August 9, 2022 - 4:36pm

Ukrainian President Volodymyr Zelenskyy has called on Western leaders to prevent Russians from living, travelling and working in their countries, insisting that the brutal war being waged by the Kremlin should have repercussions for its citizens as well.

“The most important sanctions are to close the borders,” he told The Washington Post on Monday. “Because the Russians are taking away someone else’s land,” Zelenskyy argued, they must “live in their own world until they change their philosophy”.

The idea is already a popular one. Just last week, Latvia and Bulgaria reportedly stopped issuing most types of visa from their Moscow consulates, while Finland and Estonia have previously called on the EU to bar the country’s 150 million citizens from the bloc. Other states are said to have put Russians to the back of the queue, pledging to process any and all paperwork from Ukrainians first.

Though it may be tempting to make ordinary Russians pay the price for their politicians’ crimes, the strategy may well backfire.

When I left Moscow for Istanbul earlier this year, my plane was packed with those fleeing the repercussions of the war — fearing economic chaos and political repression back home. With their bank cards cut off by sanctions, the Russians I knew traded cash, offered each other sofas to sleep on and talked endlessly about the horrors of the conflict.

One, a twenty-something barista named Sasha, told me he had never been out of the country before — but had always dreamed of working in the West. Yet, having volunteered for jailed opposition figure Alexey Navalny’s campaign, he knew he had to leave when he got his paperwork for military service. “I hate Putin as much as my Ukrainian friends do,” he said, “after all, he f*cked my country first”. He now hopes to relocate to Germany.

Others found it easier to leave because they have good jobs in technology, working remotely or for international companies where they can be re-assigned. The Kremlin has already been forced to admit it is facing severe problems in a number of sectors of the economy because highly skilled specialists are packing up and leaving.

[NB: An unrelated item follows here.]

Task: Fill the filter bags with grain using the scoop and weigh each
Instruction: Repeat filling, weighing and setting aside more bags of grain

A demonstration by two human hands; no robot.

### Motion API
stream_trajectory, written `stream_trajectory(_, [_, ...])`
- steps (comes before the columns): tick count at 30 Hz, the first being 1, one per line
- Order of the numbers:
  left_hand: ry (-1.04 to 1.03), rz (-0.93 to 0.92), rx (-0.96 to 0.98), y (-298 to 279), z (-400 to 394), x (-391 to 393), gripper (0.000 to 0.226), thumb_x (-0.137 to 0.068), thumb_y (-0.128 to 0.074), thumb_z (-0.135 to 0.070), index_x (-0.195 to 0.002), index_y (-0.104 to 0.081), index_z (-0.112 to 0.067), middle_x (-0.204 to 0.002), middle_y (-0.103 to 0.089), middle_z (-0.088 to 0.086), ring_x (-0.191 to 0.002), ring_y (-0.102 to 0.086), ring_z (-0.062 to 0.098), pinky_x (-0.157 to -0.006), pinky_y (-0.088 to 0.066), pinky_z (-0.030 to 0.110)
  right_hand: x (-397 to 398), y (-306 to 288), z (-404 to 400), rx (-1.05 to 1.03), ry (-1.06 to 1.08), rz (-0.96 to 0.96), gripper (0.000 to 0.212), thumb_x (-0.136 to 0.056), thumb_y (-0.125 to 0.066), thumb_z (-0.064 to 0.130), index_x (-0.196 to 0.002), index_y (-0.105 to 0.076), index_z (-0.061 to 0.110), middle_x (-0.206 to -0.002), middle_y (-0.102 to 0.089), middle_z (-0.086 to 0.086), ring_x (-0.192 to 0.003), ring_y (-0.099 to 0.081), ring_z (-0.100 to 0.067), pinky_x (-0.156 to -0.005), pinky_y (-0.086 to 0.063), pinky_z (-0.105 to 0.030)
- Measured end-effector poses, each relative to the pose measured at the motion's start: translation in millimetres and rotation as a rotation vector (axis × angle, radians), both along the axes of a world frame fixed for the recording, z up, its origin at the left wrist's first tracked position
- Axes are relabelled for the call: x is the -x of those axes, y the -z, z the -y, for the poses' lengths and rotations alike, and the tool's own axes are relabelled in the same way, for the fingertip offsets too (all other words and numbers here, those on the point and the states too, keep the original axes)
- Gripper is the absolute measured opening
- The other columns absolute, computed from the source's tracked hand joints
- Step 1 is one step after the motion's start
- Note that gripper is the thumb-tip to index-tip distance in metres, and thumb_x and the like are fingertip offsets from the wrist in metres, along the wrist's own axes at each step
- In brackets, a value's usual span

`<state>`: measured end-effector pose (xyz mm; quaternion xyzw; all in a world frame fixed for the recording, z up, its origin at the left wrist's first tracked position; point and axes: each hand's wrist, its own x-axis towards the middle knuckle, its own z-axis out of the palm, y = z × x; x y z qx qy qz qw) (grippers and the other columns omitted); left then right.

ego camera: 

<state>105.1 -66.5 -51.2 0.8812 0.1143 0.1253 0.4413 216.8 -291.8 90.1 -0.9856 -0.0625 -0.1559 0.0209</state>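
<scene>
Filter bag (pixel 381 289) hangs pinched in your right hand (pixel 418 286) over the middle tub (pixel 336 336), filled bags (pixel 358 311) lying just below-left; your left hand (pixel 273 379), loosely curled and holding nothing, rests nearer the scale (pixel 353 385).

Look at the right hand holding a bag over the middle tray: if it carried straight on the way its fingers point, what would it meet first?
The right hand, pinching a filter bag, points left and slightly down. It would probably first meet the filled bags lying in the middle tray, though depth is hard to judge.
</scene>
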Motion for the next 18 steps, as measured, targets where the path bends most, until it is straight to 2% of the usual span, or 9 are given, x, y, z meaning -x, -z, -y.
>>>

Blocking dissidents from escaping and helping prevent Russia’s ongoing brain drain doesn’t help Ukraine — it helps Putin. And worse still, it won’t even hurt the right Russians. The well-heeled elites who have profited off his system of crony capitalism are far more likely to have foreign passports bought and paid for through investment schemes from countries like Cyprus and the UK. They will still be jetting off to Paris to shop for the luxury brands that have pulled out of Russia, while ordinary people like Sasha suffer. On top of that, every young man like him who dodges the draft and leaves the country rather than be conscripted to the front lines is another Russian soldier the Ukrainians don’t have to kill

However, not every Russian is a dissident or a refusenik. While polls are mixed and independent data is hard to come by, it is clear that the majority of the country’s citizens support the war. Even those who don’t aren’t making their voices heard on the streets given the potential cost of speaking out is so high. The complaints heard in the streets of Moscow are more about the lack of Western products on the shelves than they are about the killings being committed in their name.

While the state and its media outlets are doing everything to convince ordinary Russians that they are despised, suspected and persecuted abroad, that’s just a propaganda line. In reality, it benefits all of Europe, including Ukraine, to welcome those who reject Putin’s war with open arms.


Gabriel Gavin is a Moscow-based journalist who has covered Eastern Europe for many publications.